February 17, 2021
The Department of Justice Feb. 17 unsealed a federal indictment charging three North Korean computer programmers with participating in a wide-ranging criminal conspiracy to conduct a series of destructive cyberattacks, to steal and extort more than $1.3 billion from financial institutions and companies, including Sony Pictures and AMC Theatres.
The indictment alleges a broad array of criminal cyber activities undertaken by the conspiracy, in the United States and abroad, for revenge or financial gain. The schemes included a destructive cyberattack on Sony Pictures Entertainment in November 2014 in retaliation for The Interview, a movie comedy that depicted a fictional assassination of North Korean leader Kim Jong Un.

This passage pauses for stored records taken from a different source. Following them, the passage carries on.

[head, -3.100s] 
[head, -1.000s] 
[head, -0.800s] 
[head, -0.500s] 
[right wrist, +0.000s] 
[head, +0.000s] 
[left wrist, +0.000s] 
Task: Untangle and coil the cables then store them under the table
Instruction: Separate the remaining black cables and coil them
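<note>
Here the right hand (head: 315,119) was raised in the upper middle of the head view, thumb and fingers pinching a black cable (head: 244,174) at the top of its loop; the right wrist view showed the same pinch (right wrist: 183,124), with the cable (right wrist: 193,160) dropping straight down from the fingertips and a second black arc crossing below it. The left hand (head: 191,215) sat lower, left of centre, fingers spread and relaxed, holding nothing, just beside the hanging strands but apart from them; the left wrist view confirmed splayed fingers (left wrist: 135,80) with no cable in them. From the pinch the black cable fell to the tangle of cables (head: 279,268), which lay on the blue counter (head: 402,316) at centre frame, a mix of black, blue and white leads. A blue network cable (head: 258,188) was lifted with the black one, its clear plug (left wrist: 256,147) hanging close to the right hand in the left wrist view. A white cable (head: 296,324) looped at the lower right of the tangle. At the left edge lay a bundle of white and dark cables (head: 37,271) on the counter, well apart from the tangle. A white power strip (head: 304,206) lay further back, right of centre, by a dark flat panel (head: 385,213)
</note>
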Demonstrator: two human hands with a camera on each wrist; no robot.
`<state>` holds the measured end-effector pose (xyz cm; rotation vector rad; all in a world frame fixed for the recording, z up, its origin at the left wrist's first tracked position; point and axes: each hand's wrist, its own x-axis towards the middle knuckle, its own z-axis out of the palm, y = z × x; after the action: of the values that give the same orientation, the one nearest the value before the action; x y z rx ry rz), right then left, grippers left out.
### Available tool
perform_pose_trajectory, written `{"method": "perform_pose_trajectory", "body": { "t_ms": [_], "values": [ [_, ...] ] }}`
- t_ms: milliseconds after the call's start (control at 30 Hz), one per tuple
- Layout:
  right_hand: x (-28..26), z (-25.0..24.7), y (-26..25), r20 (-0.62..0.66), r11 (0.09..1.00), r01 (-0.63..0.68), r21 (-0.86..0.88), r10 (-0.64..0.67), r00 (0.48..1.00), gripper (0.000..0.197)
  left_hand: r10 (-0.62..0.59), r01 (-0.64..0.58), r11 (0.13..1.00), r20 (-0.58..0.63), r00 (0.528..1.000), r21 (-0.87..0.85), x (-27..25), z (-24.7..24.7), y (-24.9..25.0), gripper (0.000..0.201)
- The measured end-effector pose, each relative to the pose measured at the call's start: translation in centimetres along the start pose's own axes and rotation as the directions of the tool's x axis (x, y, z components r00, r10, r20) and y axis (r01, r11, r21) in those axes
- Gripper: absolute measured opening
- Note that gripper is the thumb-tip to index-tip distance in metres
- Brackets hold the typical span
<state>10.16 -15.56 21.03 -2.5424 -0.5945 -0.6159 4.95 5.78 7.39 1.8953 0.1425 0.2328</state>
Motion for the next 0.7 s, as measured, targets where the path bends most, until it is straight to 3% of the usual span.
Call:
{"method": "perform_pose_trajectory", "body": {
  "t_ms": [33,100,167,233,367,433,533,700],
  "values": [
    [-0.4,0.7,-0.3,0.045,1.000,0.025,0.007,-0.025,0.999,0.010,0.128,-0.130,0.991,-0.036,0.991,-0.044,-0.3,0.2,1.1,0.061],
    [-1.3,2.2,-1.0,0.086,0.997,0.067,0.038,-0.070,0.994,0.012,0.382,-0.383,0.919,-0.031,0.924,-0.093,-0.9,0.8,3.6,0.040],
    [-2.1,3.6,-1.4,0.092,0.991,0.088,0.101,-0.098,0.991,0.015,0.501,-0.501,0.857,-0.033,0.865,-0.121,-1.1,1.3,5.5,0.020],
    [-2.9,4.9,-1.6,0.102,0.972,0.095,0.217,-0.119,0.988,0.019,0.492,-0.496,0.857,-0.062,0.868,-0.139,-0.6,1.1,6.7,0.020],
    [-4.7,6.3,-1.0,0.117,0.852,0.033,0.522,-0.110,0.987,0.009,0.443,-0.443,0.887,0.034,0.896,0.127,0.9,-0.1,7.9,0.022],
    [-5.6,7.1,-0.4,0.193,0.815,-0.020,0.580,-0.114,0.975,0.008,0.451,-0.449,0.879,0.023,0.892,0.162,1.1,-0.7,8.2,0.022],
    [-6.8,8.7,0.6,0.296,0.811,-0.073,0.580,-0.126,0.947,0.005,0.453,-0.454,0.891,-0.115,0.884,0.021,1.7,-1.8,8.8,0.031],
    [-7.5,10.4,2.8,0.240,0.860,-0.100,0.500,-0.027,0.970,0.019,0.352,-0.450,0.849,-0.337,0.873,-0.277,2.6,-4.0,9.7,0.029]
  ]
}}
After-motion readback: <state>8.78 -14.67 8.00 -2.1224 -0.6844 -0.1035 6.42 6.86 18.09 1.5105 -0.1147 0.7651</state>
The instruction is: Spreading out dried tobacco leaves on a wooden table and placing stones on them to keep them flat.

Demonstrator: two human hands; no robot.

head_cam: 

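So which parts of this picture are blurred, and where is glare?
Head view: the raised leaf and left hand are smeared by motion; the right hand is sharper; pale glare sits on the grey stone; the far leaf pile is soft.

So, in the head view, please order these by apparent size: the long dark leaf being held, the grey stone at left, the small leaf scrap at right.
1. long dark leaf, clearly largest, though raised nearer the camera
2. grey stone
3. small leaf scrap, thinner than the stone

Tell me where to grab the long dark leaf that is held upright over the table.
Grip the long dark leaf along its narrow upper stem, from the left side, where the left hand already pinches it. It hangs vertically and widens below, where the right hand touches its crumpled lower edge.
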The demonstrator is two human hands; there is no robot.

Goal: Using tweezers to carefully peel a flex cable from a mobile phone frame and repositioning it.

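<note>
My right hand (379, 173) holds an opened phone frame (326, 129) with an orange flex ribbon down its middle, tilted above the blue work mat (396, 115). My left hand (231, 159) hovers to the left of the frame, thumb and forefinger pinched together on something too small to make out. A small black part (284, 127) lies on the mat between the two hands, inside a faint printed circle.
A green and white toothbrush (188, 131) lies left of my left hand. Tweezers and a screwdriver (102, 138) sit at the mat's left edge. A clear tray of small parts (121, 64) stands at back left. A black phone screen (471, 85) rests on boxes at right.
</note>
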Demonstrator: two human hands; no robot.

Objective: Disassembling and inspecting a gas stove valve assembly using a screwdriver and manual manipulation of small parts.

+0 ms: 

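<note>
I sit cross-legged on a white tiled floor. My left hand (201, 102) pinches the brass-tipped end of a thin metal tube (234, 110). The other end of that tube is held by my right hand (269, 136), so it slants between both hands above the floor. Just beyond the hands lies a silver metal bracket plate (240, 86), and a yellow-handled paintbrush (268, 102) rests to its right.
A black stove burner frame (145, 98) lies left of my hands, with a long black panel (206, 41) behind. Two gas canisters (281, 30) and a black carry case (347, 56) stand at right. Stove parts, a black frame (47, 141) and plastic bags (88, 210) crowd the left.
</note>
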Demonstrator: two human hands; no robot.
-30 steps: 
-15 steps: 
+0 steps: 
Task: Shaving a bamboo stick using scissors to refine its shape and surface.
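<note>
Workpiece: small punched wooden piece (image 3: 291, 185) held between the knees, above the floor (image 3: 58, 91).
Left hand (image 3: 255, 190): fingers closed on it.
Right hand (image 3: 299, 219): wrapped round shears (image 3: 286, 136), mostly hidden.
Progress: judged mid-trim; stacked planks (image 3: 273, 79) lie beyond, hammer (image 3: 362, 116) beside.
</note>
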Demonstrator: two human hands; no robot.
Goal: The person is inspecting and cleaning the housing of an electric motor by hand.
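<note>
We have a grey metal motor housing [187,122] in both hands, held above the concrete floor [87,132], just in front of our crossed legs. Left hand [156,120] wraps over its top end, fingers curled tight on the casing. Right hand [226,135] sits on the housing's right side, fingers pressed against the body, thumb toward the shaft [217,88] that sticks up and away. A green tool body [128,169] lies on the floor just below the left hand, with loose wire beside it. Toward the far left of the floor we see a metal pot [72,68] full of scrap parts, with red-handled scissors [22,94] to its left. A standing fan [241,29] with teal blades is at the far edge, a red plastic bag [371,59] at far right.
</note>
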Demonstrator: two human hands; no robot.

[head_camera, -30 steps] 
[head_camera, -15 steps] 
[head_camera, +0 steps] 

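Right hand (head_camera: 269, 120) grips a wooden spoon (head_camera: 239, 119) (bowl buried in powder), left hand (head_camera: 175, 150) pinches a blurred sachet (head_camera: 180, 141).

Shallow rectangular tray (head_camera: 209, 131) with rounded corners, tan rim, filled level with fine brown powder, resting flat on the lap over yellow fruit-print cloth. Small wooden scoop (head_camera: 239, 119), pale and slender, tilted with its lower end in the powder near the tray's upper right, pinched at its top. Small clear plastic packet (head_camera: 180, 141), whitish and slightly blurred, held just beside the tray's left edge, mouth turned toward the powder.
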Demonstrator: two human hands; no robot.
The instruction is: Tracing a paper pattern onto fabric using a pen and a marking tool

The attack resulted in the release of confidential emails and sensitive information from the studio, executives and other employees, leading to the departure of co-chairman Amy Pascal.
The hackers also targeted AMC Theatres, which was scheduled to screen the movie in December; and a 2015 intrusion into Mammoth Screen, which was producing a fictional TV series involving a British nuclear scientist taken prisoner in DPRK.
Named in the indictment, filed Dec. 8, 2020, in the U.S. District Court in Los Angeles, Jon Chang Hyok, 31; Kim Il, 27; and Park Jin Hyok, 36 — all alleged members of units of the Reconnaissance General Bureau (RGB), a military intelligence agency of the Democratic People’s Republic of Korea (DPRK), which engaged in criminal in a single conspiracy to cause damage, steal data and money, and otherwise further the strategic and financial interests of the DPRK government and its leader, Kim Jong Un.
The North Korean military hacking units are known by multiple names in the cybersecurity community, including Lazarus Group and Advanced Persistent Threat 38, according to the DOJ. Park was previously charged in a criminal complaint unsealed in September 2018.
“As laid out in today’s indictment, North Korea’s operatives, using keyboards rather than guns, stealing digital wallets of cryptocurrency instead of sacks of cash, are the world’s leading bank robbers,” Assistant Attorney General John C. Demers of the Justice Department’s National Security Division, said in a statement. “The Department will continue to confront malicious nation state cyber activity with our unique tools and work with our fellow agencies and the family of norms abiding nations to do the same.”
The indictment expands upon the FBI’s 2018 charges for the cyberattacks conducted by the North Korea to extract revenge and obtain money to prop up its regime.
“The ongoing targeting, compromise, and cyber-enabled theft by North Korea from global victims was met with the outstanding, persistent investigative efforts of the FBI in close collaboration with U.S. and foreign partners,” said FBI Deputy Director Paul Abbate. “By arresting facilitators, seizing funds, and charging those responsible for the hacking conspiracy, the FBI continues to impose consequences and hold North Korea accountable for its/their criminal cyber activity.”